The First Step Is Rationalizing Empathy
I think it is the cold, calculating, lonely mind that invents department stores. Department stores that sell everything you need for much cheaper prices with plastic labels and plastic parts and plastic materials. Even the food is plastic. But it’s cheaper, and definitely more efficient.
I think it is the mind that has dug itself into a hole of rationalizing efficiency that has led us to these impersonal and inhuman means of relating to each other. It is the mind that seeks money, growth, efficiency, stability and even predictability that has led us to these circumstances where purchasing anything you want has become so easy. In fact, everything has become so easy. Never before in history could we sit and watch hours of youtube videos and feel fine about it. Everything has become easier. Well, almost everything. Relating with each other has probably gotten harder.
We’ve gotten used to becoming a number. Becoming a statistic. As the video cameras watch us from the street, helicopters peer falcon-like from overhead and hysteria over identity fraud, national security, and internet terrorism have made it hard to remember that you live in a regular town with regular people. They have made it difficult to feel comfortable having conversations with strangers.
Countless studies have been performed regarding the health benefits of living in a society with strong bonds. Whether you have many close friends and family members or are part of an organization, you are more likely to be happier and healthier. But what happens when you aren’t with your friends, you’re away from your family, you live in a new city full of unfamiliar faces where people walk by and you can feel each time that you will never see them again?
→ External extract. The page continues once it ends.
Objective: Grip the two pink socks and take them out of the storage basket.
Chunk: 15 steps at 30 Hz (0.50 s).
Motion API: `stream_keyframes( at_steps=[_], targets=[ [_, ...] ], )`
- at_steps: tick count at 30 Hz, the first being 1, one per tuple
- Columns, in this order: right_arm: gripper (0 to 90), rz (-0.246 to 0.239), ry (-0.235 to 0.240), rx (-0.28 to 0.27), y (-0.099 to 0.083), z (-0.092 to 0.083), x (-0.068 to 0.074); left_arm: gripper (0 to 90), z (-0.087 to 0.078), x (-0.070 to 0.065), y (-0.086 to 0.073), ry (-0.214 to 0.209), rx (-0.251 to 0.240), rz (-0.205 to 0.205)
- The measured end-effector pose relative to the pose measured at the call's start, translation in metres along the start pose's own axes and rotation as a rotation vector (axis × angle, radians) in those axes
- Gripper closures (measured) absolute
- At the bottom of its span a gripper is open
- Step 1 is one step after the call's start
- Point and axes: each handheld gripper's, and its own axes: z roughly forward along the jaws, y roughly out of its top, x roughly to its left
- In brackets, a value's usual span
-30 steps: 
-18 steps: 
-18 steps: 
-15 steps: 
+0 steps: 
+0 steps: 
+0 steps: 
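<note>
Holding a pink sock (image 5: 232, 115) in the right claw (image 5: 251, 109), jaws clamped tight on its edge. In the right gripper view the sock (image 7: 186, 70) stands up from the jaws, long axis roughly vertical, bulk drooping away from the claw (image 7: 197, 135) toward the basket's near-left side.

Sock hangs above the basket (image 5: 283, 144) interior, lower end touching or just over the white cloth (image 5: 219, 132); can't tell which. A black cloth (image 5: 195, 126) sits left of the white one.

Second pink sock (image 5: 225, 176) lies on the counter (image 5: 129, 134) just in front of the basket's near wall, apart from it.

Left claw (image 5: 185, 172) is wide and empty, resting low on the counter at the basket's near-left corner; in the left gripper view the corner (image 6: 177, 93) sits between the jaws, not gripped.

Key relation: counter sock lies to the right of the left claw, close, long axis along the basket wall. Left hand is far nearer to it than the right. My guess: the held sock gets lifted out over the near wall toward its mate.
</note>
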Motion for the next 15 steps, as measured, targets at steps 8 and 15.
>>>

What does that feel like? It is not some sort of temporary lonely feeling, rather it is a sense of cosmic loneliness that digs at every interaction you have; a base anxiety where you question if people even care for one another.
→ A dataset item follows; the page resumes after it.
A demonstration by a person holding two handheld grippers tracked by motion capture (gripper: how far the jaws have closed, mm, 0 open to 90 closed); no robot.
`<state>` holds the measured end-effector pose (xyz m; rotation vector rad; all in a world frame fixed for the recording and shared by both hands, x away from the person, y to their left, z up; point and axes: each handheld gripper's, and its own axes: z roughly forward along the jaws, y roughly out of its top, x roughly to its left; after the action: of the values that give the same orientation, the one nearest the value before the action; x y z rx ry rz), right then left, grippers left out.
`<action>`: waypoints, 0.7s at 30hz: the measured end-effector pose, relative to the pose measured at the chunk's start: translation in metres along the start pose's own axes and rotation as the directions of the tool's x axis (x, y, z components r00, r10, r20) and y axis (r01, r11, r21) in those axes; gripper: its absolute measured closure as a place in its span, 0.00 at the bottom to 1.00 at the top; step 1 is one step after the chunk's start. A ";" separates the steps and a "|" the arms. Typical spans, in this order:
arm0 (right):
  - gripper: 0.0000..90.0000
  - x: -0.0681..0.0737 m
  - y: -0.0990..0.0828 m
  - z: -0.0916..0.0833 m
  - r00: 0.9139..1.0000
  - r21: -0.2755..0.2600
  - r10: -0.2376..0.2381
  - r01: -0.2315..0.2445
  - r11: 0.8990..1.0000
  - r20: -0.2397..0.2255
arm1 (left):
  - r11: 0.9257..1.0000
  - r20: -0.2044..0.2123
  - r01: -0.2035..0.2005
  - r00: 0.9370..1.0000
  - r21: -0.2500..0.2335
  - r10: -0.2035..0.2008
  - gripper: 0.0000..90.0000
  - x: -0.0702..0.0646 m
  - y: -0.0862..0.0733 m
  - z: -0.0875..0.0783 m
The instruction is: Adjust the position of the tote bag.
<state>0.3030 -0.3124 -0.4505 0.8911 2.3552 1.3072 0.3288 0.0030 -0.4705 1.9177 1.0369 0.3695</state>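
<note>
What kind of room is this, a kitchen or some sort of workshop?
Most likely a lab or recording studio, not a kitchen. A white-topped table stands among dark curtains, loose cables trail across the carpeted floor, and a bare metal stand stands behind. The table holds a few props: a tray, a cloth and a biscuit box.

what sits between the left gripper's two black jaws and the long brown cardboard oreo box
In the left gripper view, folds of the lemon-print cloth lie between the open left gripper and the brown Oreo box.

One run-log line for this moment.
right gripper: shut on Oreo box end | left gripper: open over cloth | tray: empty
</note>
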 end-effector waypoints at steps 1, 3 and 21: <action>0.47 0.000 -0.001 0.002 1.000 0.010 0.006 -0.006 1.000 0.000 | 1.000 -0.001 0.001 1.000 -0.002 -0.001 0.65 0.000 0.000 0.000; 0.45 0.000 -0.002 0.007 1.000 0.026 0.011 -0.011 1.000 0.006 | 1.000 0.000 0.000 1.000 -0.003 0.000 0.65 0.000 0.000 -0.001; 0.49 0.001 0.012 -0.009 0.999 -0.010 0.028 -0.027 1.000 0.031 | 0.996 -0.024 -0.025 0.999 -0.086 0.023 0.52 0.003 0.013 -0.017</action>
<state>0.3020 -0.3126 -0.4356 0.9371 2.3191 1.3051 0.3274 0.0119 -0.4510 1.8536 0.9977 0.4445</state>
What would happen if people understood that the reason they wanted to make money, the reason they wanted the job that they had, the reason they don’t talk to each other, is all their own way to feel loved or capable of being loved? What if they knew that it is all a defense mechanism, protecting them from disappointment, building their self-esteem enough to the point where they feel like they are lovable enough? What if they knew that the local supermarket or bike store that just shut down was full not just of fruits and bicycles, but people that they could connect with? People that were part of the community?
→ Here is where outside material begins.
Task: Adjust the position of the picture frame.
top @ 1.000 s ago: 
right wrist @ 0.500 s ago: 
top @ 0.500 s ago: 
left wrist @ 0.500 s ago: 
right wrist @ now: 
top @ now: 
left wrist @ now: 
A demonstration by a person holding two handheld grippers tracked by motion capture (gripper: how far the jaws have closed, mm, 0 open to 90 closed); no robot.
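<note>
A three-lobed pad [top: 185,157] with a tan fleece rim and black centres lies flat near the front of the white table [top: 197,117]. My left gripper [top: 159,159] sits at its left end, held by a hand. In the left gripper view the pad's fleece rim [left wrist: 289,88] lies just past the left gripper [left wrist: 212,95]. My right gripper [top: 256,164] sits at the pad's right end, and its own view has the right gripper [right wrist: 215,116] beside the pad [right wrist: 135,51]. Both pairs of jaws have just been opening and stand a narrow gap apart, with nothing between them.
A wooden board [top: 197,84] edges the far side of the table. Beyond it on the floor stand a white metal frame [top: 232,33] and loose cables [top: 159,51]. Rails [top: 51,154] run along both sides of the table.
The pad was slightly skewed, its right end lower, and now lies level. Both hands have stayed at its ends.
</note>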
How is it possible for you to pass so many people in one day and not be in awe?
Is it possible, when none of your immediate friends or family are with you, when you should feel lonely, to think of everyone as your family? To see yourself as part of the human experience and to feel genuinely a part of everyone? Is it possible to feel the same way about animals? Nature? Our planet? Can our sense of belonging escape from the very finite threshold of what we call “friends and family?” I think so. But it takes a lot of work on our part. And our rationalizing mind is right there waiting for us to slip up and tell us that it’s a stupid idea. So maybe the first step isn’t to disregard rationalism. Maybe it should be to understand that community, feeling loved, and feeling a sense of belonging is why we’re all doing what we’re doing in the first place. With that knowledge, we can cut through the bullshit and focus on what is more important. On what is right in front of us.